The outlook for cannabis revenue for Aurora's fiscal third quarter is expected to be impacted by the general industry headwinds mentioned herein and, as such, will likely show little to no growth relative to fiscal second quarter's cannabis revenue of $62-million to $66-million, prior to the provisions for returns and price reductions.
Aurora will announce its full second quarter fiscal 2020 financial results on Feb. 13, 2020.
Aurora will host a conference call today at 5 p.m. Eastern Time to discuss these updates.
CEO succession and business transformation plan conference call
Date: Feb. 6, 2020
Time: 5 p.m. Eastern Time or 3 p.m.
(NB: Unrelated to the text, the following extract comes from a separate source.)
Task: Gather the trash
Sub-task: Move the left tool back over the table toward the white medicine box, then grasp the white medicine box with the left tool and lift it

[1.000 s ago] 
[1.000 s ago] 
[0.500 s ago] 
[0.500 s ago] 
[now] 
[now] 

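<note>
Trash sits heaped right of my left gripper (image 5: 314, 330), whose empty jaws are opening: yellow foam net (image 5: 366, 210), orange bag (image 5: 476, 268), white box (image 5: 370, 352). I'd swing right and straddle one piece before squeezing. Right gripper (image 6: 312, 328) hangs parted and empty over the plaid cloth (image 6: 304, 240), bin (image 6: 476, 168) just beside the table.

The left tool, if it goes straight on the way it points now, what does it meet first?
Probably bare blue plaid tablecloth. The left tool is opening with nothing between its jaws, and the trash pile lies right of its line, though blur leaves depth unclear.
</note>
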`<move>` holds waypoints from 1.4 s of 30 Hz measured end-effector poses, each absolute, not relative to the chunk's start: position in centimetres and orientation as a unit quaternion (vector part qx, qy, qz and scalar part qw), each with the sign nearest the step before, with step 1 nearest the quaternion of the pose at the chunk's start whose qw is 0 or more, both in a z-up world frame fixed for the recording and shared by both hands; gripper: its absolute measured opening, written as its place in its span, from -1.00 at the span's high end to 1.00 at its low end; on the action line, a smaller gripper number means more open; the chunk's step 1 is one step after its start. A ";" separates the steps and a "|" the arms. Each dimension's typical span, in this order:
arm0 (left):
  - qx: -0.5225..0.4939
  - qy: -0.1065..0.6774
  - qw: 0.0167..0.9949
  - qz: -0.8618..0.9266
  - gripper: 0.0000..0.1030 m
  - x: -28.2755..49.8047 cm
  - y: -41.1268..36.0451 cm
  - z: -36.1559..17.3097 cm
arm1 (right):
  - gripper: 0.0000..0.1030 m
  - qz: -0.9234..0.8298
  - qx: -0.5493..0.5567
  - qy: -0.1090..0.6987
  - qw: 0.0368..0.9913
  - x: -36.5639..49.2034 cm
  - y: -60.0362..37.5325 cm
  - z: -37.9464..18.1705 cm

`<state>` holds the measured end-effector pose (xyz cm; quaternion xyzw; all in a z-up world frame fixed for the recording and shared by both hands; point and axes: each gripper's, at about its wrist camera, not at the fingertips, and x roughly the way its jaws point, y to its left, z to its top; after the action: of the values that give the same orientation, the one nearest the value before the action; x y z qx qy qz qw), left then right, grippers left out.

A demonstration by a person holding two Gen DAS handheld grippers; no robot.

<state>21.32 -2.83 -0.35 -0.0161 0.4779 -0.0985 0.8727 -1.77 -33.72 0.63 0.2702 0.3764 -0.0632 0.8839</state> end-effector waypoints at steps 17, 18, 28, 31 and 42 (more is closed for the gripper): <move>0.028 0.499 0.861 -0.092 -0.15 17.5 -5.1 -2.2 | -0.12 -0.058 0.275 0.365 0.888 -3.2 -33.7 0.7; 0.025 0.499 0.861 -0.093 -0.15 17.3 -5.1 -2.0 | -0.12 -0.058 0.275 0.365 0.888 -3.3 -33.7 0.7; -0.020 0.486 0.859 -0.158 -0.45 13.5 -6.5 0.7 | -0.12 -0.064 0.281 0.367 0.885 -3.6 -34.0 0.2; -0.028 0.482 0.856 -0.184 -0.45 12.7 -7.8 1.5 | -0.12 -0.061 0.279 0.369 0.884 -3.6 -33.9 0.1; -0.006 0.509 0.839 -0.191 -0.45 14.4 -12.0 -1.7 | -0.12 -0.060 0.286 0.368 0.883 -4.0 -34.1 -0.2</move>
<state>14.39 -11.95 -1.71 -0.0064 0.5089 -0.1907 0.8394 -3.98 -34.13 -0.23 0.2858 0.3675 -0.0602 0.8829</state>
Mountain Time
Replay: 844-512-2921 or 412-317-6671
The replay will be available until 11:59 p.m. Eastern Time on Feb. 20, 2020.
(1) Cash cost to produce per gram of dried cannabis sold is a non-generally accepted accounting principle financial measure and is not recognized, defined or subject to standardized measurement under international financial reporting standards. Aurora defines and reconciles the calculation to IFRS in the company's interim management's discussion and analysis. Cash cost to produce per gram of dried cannabis sold is calculated by taking the IFRS cost of sales, excluding the effect of changes in the FV of biological assets and inventory, and deducting depreciation, cannabis extract conversion costs, cost of accessories, cost of products purchased from other licensed producers that were sold, cost of sales from non-cannabis producing subsidiaries and postproduction costs. Cash cost to produce per gram of dried cannabis sold is calculated by taking cash cost to produce of dried cannabis sold divided by total grams of dried cannabis sold in the period that were produced by Aurora. Management believes these measures provide useful information about the efficiency of production and fulfilment for the company's core cannabis operations.
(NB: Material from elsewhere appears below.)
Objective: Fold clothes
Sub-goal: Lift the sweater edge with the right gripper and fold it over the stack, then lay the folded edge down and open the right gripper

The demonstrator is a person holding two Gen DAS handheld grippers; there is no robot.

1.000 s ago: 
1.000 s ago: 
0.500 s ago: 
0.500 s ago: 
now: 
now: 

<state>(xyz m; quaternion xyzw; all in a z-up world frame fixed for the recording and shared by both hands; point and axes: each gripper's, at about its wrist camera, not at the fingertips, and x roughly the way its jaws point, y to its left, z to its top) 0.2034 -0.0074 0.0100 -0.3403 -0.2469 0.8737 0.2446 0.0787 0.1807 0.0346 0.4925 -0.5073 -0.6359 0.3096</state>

About Aurora Cannabis Inc.
Headquartered in Edmonton, Alta., Canada, with sales and operations in 25 countries across five continents, Aurora is one of the world's largest and leading cannabis companies. Aurora is vertically integrated and horizontally diversified across every key segment of the value chain, from facility engineering and design to cannabis breeding and genetics research, cannabis and hemp production, derivatives, high-value-add product development, home cultivation, wholesale, and retail distribution.
Highly differentiated from its peers, Aurora has established a uniquely advanced, consistent and efficient production strategy, based on purpose-built facilities that integrate leading-edge technologies across all processes, defined by extensive automation and customization, resulting in the massive-scale production of high-quality consistent product. In addition to the company's rapid organic growth and strong execution on strategic mergers and acquisitions, which to date include 17 wholly owned subsidiary companies: MedReleaf, CanvasRX, Peloton Pharmaceutical, Aurora Deutschland, H2 Biopharma, B.C. Northern Lights, Larssen Greenhouses, CanniMed Therapeutics, Anandia, HotHouse Consulting, MED Colombia, Agropro, Borela, ICC Labs, Whistler, Chemi Pharmaceutical and Hempco, Aurora is distinguished by its reputation as a partner and employer of choice in the global cannabis sector, having invested in and established strategic partnerships with a range of leading innovators, including: Radient Technologies Inc., Cann Group Ltd., Micron Waste Technologies Inc., Choom Holdings Inc., CTT Pharmaceuticals, Alcanna Inc., High Tide Inc., EnWave Corp., Capcium Inc. and Evio Beauty Group.